Die 29-Jährige gewann das Finale gegen die an Nummer drei gesetzte Französin Marion Bartoli mit 7:5, 6:1, feierte ihren ersten Turniersieg seit Wimbledon 2010 und verbesserte sich im Ranking auf Platz 79.

"Mein Hunger nach Erfolg ist immer noch da", sagte Williams: "Aber es ist anders als früher: Ich bin entspannter, zufriedener und dankbarer."

Die unterlegene Marion Bartoli, wie vor ihr Maria Scharapowa und Sabine Lisicki in zwei Sätzen geschlagen, sieht in Serena Williams die große Favoritin für die Ende August beginnenden US Open in New York.
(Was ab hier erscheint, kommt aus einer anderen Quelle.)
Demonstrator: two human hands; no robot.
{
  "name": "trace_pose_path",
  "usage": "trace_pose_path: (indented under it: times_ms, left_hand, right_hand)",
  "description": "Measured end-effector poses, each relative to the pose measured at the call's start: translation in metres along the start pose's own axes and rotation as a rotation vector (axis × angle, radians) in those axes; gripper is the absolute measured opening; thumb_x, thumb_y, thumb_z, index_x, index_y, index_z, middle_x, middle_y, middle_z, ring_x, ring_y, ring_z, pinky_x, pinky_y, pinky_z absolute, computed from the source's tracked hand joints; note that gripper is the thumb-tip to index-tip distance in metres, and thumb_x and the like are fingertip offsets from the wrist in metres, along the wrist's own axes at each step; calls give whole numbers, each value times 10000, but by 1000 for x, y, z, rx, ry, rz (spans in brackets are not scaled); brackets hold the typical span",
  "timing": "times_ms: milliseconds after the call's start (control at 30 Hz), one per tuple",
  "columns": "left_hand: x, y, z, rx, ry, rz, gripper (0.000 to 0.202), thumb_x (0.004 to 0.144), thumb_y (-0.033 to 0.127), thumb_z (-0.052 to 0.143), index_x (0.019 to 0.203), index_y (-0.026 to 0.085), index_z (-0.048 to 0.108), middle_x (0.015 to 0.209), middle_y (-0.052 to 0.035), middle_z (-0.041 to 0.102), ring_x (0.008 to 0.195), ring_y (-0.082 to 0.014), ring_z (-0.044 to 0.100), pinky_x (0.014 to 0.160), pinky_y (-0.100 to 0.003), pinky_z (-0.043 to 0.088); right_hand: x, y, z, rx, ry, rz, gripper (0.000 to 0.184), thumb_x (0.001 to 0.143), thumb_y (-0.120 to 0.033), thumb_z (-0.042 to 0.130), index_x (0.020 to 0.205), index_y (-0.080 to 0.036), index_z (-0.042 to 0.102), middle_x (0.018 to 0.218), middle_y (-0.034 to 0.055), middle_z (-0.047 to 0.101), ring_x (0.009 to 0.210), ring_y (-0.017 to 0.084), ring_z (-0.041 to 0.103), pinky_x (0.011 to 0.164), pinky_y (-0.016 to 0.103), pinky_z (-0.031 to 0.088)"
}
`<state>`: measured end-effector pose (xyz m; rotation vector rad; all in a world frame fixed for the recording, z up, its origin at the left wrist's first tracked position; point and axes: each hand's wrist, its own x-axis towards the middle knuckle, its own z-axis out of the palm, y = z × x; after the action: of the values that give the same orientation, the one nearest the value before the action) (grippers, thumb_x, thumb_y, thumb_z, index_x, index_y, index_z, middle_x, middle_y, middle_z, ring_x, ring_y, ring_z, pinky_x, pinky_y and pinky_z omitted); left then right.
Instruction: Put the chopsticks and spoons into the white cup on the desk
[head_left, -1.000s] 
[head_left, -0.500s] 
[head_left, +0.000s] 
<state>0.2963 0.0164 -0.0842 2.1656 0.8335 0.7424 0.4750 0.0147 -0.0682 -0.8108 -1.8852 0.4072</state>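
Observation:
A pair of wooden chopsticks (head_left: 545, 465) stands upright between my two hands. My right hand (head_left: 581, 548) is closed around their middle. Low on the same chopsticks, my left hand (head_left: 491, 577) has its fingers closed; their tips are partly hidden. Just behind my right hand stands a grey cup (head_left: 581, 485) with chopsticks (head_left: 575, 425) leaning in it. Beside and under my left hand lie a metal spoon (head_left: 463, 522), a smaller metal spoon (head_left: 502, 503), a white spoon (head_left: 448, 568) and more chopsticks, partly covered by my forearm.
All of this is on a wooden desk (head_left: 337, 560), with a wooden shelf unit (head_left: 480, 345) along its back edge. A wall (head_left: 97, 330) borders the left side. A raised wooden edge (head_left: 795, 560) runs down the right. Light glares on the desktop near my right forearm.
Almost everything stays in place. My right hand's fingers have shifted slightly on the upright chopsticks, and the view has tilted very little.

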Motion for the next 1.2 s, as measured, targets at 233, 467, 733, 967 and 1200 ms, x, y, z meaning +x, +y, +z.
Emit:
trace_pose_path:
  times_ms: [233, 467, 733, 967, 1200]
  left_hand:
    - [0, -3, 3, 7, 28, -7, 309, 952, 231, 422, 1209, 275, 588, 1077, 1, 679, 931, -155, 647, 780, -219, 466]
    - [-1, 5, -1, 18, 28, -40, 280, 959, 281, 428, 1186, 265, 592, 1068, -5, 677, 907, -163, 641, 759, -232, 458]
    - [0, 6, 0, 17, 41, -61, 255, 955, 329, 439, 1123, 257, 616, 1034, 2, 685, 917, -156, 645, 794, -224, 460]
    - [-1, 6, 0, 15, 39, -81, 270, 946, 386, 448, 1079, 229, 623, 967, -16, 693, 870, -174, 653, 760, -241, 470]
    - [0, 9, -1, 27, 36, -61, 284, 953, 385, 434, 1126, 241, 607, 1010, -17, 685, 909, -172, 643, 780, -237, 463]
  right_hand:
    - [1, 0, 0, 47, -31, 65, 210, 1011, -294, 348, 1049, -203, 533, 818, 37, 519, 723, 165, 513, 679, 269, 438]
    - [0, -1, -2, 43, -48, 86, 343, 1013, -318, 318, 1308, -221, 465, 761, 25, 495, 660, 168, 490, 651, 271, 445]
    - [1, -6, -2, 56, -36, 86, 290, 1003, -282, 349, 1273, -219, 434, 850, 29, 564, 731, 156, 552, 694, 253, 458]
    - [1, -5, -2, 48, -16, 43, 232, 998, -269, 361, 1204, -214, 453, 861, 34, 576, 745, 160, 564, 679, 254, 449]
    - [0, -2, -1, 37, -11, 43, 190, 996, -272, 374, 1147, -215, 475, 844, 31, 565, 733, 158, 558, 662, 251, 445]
"Sie hat sich in den letzten sechs Wochen seit Beginn ihres Comebacks schon unglaublich verbessert", sagte die Französin: "Bis zu den US Open wird sie das zulegen, was jetzt noch fehlt, und dann wird es sehr schwer, sie zu schlagen."

Lisicki hatte im Halbfinale mit 1:6, 2:6 gegen Williams verloren, verließ Stanford dennoch mit einem guten Gefühl.

"Ich hatte eine fantastische Woche hier und habe eine Menge dazugelernt", teilte die Berlinerin via Facebook mit: "Das wird mich wieder ein Stück weiterbringen, es geht Schritt für Schritt in die richtige Richtung."

In dieser Woche startet Lisicki in San Diego. Serena Williams legt eine Pause ein, bevor sie Toronto und Cincinnati spielt.